Agricultura

Maíz en alerta: la mancha blanca avanza y amenaza el rinde en lotes tardíos

El exceso de humedad favorece la aparición de mancha blanca en maíz y enciende alarmas en planteos tardíos por posibles pérdidas de rendimiento.

Ignacio Rivero
Periodista especializado en agroindustria del Cono Sur. Analiza políticas públicas, mercados, infraestructura y cadenas de valor del sector agroalimentario.

El 7 de mayo de 2026, la Aapresid a través de su Red de Manejo de Plagas (REM) alertó sobre el avance de la mancha blanca en maíz, impulsado por lluvias persistentes, alta humedad y temperaturas moderadas. La advertencia importa porque la enfermedad amenaza el rinde, especialmente en lotes tardíos, en un contexto donde la rentabilidad del cultivo es clave para los agronegocios.

El escenario climático actual genera condiciones ideales para la proliferación de patógenos, poniendo en jaque la sanidad vegetal y obligando a los productores a reforzar estrategias de manejo dentro del esquema de buenas prácticas agrícolas (BPA).

Maíz en alerta: la mancha blanca avanza y amenaza el rinde en lotes tardíos

Qué es la mancha blanca y por qué crece su impacto

La mancha blanca del maíz es una enfermedad compleja asociada a los hongos Phaeosphaeria maydis y Phoma maydis, además de la bacteria Pantoea ananatis. Su está estrechamente ligado a ambientes con humedad superior al 60%, lluvias frecuentes y temperaturas entre 15 y 20 °C.

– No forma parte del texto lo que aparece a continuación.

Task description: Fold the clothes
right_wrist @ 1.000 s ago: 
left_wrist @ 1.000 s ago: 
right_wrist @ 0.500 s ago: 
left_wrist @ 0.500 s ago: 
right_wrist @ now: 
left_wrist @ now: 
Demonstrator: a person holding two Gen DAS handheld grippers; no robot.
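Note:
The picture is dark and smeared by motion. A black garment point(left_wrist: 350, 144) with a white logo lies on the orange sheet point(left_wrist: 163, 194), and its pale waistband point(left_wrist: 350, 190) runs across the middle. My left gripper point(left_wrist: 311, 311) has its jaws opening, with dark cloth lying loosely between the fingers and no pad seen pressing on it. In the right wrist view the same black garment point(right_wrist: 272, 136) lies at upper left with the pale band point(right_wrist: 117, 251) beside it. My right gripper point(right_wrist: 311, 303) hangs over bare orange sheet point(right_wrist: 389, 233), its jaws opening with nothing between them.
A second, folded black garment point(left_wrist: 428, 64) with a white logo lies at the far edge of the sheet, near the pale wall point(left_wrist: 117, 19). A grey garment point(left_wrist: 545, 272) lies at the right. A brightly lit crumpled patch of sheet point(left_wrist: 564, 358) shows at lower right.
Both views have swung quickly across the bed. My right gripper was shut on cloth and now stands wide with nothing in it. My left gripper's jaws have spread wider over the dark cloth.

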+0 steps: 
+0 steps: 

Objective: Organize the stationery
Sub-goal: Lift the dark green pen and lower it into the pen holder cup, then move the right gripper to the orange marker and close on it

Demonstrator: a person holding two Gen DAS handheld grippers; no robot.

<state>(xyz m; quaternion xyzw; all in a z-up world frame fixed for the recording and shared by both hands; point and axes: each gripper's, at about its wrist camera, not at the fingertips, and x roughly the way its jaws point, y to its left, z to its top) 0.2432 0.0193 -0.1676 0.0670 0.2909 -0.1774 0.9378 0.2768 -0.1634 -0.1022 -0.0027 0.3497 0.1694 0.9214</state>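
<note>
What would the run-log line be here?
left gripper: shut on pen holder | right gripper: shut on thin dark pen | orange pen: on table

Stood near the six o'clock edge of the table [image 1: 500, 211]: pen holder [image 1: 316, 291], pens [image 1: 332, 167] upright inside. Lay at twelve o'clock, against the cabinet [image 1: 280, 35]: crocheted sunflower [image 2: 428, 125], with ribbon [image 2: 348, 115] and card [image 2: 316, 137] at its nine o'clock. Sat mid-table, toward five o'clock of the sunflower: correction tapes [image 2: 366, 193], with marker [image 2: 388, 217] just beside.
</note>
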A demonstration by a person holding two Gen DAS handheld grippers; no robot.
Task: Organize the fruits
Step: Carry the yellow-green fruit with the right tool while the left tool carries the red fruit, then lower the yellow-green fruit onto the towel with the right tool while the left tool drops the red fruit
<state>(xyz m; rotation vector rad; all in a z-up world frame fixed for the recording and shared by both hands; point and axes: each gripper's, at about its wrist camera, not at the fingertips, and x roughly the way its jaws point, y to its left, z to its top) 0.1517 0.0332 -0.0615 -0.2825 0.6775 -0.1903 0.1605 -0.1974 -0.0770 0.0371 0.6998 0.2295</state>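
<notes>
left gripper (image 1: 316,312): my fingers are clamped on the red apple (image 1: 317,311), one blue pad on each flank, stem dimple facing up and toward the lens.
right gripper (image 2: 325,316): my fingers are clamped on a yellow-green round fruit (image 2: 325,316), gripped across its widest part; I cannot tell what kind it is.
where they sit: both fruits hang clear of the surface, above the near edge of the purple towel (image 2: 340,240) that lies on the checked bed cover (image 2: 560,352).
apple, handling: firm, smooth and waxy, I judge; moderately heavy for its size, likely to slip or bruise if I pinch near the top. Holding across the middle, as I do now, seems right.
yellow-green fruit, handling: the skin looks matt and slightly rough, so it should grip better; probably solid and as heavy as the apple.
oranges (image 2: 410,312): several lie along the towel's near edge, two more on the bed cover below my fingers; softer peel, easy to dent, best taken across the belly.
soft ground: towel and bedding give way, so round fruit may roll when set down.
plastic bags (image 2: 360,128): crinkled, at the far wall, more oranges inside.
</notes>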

En campañas húmedas, como la actual, el problema se agrava por la presencia de rastrojos y malezas, que actúan como reservorios, facilitando la dispersión del patógeno a través del viento y las lluvias.

Los primeros signos se observan como pequeñas manchas blancas en las hojas, que evolucionan hacia lesiones más grandes con bordes oscuros. Con el avance, estas lesiones pueden fusionarse, afectando grandes áreas foliares.

El impacto productivo es directo: la enfermedad reduce la capacidad fotosintética del cultivo, afectando el llenado de granos y disminuyendo el rinde. Las infecciones tempranas, especialmente en floración, son las más críticas.

En los últimos ciclos agrícolas, se detectó una aparición más temprana y agresiva, lo que incrementa la incertidumbre en la planificación de la cosecha.

Maíz en alerta: la mancha blanca avanza y amenaza el rinde en lotes tardíos

Manejo integrado: la clave para minimizar pérdidas

Desde la REM destacan que el control debe basarse en un enfoque integral. Entre las principales estrategias se encuentran:

  • Elección de híbridos con mejor comportamiento sanitario, clave ante la falta de resistencia total.
  • Monitoreo permanente del cultivo, especialmente en campañas húmedas.
  • Ajuste de la fecha de siembra para evitar momentos críticos.
  • Manejo de rastrojos y correcta nutrición del cultivo, evitando excesos de nitrógeno.

En cuanto al uso de agroquímicos, recomiendan decisiones basadas en la evaluación del lote, utilizando mezclas de estrobilurinas con triazoles o carboxamidas, y prestando especial atención al momento de aplicación.

Maíz en alerta: la mancha blanca avanza y amenaza el rinde en lotes tardíos

Una campaña desafiante para el maíz argentino

El avance de la mancha blanca refleja cómo el clima y la agricultura están cada vez más interrelacionados, en un contexto de cambio climático que exige mayor tecnificación y capacidad de respuesta.

La enfermedad se consolida como un desafío creciente en la producción de granos en Argentina, donde el maíz cumple un rol central en la rotación, la generación de valor agregado y la alimentación del ganado bovino.

En un escenario donde la humedad favorece la propagación de enfermedades, anticiparse será clave para evitar pérdidas económicas. La combinación de genética, monitoreo y manejo agronómico aparece como la mejor herramienta para sostener la productividad.